Preferential buying of products for resale (where corporate retailers and resellers are given better pricing by manufacturers and distributors) and of such services as employee medical policies puts Little Business at distinct competitive disadvantages.

Amazingly, this struggle has yet to register on the radar screen of public debate. Heretofore, the Republican Party was seen to side with Big Business, the Democratic to side with Big Labor. Now, nobody is siding with Little Business. To the contrary, both parties at all levels of government feed from the corporate trough and vice versa. Election victories are fueled with money and in large measure, Big Business provides it. Politicians swim in a sea of influence peddling and cronyism. At various times in our nation’s history, the Federal Government has sought to reign in corporate power, but the current administration shows only inclinations to the contrary.

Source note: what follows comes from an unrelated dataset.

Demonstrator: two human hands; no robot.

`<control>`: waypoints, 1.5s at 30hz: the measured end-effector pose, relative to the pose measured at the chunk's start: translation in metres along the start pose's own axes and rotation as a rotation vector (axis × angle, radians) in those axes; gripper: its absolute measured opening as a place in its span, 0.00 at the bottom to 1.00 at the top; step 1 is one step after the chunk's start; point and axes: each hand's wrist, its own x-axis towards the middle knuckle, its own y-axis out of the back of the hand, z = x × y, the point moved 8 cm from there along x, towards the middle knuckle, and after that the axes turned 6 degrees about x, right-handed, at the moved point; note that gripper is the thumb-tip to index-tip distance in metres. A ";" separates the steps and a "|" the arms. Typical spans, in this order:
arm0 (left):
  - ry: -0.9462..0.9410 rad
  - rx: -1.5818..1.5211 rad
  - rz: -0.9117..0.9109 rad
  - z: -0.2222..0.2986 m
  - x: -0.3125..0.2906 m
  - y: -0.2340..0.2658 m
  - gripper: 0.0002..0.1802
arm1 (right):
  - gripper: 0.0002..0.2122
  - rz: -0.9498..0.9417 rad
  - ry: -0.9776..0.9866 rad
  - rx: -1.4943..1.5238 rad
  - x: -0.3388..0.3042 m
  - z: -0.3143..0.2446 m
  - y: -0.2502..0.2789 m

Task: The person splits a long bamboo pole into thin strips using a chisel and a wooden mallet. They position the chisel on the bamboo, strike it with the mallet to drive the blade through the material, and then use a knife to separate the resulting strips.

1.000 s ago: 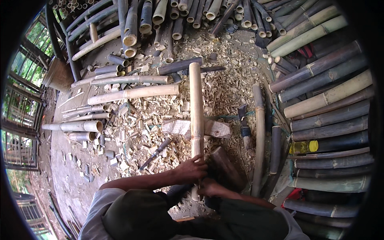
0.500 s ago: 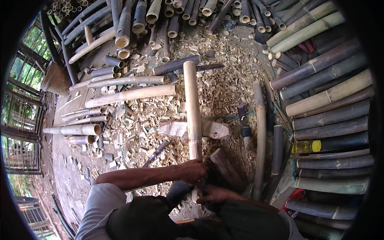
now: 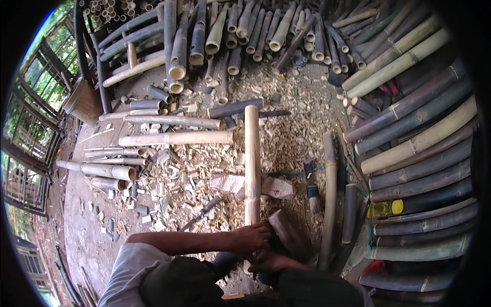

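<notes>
A pale, scraped bamboo pole [image 3: 252, 158] points away from me, resting across a rough wooden block [image 3: 228, 184]. Over its near end, my left hand [image 3: 249, 239] is closed, fingers curling past the pole's right side. Closer to my body, my right hand [image 3: 269, 261] is closed beside the pole's near tip. A thin dark piece shows between the two hands, but its kind is hidden. To the left, a dark-handled knife-like tool [image 3: 202, 212] lies among shavings. A hatchet-like tool with a dark head [image 3: 310, 179] lies on the right.
Bamboo chips cover the ground. A short thick log [image 3: 289, 233] leans right of my hands, near a long bamboo pole [image 3: 330, 199]. Cut bamboo lengths [image 3: 176, 138] lie left. Stacked bamboo [image 3: 414, 148] lines the right, with a yellow bottle [image 3: 386, 208] among it.
The whole view has shifted, so the scene sits lower in the picture. Both hands keep about the same place at the pole's near end; my left fingers have moved slightly.
</notes>
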 end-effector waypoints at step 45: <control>0.924 -0.959 0.698 -0.127 -0.057 -0.006 0.21 | 0.19 0.758 0.298 -0.082 0.067 -0.122 0.186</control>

Ask any chamber of commerce member whether he or she would rather see one new company in town with 1000 employees or ten with one hundred each, the latter would always prevail. But for politicians, the former makes the headlines and puts feathers into power caps. They have few compunctions in using our taxes in making it happen.

Little Business has always been seen as the backbone of the economy. The diversity, ingenuity, and resourcefulness of over two centuries of entrepreneurship have made our economy the model of the world. Restoring fairness and leveling the playing field where Big Business and Little Business compete will be the economic struggle of the twenty-first century. It’s high time someone started carrying the flag.